A more efficient way to fight cystic fibrosis would be finding a therapy that would act upon ENaC instead of trying to correct that multitude of CFTR mutations. But unfortunately, the drugs that inhibit ENaC, mostly developed to treat hypertension, don’t transfer well to cystic fibrosis, where their effects don’t last very long.

Inhibiting DGKi reduces ENaC activity, reversing the effects of cystic fibrosis. In this assay, active ENaC dims the cells’ green glow (bottom), so the scientists screened for cases where the cells’ glow didn’t change (top). (Image courtesy of EMBL/Pepperkok)

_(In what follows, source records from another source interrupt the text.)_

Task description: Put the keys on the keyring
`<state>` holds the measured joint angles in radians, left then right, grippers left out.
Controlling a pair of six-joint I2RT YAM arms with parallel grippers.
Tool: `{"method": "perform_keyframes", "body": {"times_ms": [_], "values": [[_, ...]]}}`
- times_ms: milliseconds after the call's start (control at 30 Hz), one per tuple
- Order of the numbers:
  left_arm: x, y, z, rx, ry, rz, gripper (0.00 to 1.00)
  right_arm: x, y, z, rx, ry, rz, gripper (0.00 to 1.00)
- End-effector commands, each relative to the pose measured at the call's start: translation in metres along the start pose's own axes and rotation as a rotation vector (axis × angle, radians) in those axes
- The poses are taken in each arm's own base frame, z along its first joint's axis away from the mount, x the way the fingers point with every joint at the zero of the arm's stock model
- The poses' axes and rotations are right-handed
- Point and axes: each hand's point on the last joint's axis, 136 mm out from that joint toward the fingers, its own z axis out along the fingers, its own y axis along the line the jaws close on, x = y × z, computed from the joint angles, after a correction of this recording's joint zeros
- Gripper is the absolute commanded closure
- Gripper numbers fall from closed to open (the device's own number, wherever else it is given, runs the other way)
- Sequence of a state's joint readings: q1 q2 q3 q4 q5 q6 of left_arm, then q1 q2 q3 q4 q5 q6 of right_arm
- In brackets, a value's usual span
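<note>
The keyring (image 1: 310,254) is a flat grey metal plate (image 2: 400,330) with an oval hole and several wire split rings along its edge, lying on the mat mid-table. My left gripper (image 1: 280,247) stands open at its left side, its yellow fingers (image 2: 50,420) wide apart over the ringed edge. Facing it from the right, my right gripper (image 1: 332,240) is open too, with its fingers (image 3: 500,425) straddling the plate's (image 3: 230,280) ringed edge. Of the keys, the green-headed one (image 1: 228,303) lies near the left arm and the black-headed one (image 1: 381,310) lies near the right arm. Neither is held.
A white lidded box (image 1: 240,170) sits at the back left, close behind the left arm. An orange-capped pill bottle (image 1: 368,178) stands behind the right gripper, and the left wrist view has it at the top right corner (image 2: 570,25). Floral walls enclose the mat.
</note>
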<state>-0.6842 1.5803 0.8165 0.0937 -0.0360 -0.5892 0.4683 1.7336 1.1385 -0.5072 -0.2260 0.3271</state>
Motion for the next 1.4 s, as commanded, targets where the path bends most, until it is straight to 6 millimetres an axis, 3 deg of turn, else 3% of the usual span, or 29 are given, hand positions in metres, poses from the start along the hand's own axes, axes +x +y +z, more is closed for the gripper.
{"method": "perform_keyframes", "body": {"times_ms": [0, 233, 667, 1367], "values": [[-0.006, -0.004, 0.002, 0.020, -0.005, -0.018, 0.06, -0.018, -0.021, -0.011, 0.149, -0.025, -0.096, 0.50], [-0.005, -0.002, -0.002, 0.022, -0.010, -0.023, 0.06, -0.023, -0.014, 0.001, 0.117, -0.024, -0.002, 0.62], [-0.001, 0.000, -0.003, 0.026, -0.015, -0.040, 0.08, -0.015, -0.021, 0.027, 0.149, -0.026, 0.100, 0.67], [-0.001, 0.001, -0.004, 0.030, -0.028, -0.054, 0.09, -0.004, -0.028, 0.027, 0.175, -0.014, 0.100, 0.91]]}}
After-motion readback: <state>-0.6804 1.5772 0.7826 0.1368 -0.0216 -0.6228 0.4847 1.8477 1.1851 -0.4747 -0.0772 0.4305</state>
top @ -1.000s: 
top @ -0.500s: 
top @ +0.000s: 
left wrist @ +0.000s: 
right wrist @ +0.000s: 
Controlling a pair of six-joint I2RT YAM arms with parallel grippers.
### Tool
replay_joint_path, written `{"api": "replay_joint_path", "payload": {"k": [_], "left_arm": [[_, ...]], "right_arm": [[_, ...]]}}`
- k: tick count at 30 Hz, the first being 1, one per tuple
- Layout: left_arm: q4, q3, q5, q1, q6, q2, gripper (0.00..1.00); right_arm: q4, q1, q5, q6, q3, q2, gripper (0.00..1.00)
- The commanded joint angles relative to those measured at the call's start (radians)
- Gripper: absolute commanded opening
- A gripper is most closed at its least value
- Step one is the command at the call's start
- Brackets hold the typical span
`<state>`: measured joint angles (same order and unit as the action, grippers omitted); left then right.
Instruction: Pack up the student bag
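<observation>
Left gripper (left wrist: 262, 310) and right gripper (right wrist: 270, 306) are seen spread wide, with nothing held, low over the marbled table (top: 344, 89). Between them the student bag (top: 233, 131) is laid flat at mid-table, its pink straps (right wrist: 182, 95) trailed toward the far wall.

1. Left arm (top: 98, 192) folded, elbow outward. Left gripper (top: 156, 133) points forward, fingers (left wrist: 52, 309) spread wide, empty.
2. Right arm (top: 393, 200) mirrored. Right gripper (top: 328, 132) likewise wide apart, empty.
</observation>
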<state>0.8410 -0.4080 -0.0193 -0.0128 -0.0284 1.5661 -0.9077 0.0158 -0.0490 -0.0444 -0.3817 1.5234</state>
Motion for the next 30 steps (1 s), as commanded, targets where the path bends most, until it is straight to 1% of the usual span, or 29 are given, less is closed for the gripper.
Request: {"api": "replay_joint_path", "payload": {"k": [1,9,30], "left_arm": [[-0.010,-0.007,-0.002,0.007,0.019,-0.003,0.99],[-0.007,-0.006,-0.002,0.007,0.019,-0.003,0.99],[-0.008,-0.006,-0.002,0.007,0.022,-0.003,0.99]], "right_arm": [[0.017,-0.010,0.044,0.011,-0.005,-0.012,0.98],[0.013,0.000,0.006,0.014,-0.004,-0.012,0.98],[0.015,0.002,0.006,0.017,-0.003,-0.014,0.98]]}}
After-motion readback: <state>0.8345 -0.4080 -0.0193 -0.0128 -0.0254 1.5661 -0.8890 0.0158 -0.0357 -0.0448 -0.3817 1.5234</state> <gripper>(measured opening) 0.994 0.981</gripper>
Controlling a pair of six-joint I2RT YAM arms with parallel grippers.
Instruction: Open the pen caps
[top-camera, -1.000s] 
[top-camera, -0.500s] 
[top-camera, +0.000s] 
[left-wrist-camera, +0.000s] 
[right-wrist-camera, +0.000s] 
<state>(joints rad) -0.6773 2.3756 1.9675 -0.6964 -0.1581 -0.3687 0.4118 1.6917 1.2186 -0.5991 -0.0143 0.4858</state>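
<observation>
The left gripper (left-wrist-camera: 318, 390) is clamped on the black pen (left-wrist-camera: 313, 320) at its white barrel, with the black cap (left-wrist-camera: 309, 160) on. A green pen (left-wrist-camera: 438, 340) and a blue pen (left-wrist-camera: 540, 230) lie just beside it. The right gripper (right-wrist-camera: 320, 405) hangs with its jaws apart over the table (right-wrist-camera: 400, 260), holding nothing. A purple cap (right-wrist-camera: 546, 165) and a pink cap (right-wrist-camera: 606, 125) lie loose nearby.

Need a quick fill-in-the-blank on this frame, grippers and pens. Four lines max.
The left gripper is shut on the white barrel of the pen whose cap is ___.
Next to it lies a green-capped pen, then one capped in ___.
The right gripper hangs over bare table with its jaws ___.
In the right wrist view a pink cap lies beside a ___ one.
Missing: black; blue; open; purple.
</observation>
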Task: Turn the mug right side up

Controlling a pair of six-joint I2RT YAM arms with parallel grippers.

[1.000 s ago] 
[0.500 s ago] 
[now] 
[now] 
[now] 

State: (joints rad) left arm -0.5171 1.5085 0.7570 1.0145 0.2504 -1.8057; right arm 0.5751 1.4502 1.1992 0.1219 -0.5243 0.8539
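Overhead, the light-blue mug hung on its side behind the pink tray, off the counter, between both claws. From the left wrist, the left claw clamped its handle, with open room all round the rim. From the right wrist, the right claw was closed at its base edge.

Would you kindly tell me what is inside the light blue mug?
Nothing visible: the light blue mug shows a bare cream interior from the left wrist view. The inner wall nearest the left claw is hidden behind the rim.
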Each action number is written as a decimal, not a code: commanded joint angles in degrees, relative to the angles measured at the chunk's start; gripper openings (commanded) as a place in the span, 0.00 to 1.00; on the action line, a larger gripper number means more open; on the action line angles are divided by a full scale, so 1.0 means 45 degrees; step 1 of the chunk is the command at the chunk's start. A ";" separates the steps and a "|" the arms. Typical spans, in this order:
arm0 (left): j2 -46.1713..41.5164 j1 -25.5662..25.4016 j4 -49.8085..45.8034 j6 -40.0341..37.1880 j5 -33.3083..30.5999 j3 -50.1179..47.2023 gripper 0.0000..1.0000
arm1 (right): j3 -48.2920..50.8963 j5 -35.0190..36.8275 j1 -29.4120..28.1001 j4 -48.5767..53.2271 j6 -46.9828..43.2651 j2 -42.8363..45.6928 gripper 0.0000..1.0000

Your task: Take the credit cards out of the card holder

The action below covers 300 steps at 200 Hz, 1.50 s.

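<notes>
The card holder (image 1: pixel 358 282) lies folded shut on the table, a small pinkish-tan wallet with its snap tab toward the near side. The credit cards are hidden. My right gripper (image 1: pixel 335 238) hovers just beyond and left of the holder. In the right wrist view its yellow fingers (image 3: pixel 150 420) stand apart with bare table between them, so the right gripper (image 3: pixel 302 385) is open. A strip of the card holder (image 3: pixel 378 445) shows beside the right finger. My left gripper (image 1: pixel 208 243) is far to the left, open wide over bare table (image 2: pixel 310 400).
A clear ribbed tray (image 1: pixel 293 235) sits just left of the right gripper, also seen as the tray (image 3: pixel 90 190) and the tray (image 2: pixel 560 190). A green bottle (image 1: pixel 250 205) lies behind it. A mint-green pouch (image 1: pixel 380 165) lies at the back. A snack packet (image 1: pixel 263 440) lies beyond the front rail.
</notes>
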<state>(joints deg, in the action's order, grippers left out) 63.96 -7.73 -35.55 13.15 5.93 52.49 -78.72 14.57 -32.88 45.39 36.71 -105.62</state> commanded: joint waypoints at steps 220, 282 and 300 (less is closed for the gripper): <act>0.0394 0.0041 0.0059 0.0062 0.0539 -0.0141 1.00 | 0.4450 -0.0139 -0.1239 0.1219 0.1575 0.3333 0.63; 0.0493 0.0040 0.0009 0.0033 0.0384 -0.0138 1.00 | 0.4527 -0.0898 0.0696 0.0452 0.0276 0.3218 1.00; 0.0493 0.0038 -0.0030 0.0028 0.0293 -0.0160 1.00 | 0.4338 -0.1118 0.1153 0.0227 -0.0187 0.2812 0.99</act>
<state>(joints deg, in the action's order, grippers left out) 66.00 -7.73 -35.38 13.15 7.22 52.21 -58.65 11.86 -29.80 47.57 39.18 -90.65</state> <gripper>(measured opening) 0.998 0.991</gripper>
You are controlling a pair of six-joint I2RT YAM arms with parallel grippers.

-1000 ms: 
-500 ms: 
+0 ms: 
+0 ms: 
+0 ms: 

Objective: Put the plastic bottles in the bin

So the team of scientists attempted to mimic a drug treatment, according to Rainer Pepperkok, whose team at EMBL developed the technique, by knocking down a gene and seeing if ENaC became inhibited. Starting with a list of around 7,000 genes, the scientists systematically silenced each one, using a combination of genetics and automated microscopy, and analyzed how this affected ENaC. They found over 700 genes which, when inhibited, brought down ENaC activity, including a number of genes no one knew were involved in the process. Among their findings was a gene called DGKi; when they tested chemicals that inhibit DGKi in lung cells from cystic fibrosis patients, the scientists discovered that it appears to be a very promising drug target.

“Inhibiting DGKi seems to reverse the effects of cystic fibrosis, but not block ENaC completely,” says Margarida Amaral from the University of Lisboa. Inhibiting DGKi reduces ENaC activity enough for cells to go back to normal, but not so much that they cause other problems, like pulmonary edema, she adds.

These promising results have already raised the interest of the pharmaceutical industry and led the researchers to patent DGKi as a drug target, as they are keen to explore the issue further, searching for molecules that strongly inhibit DGKi without causing side effects.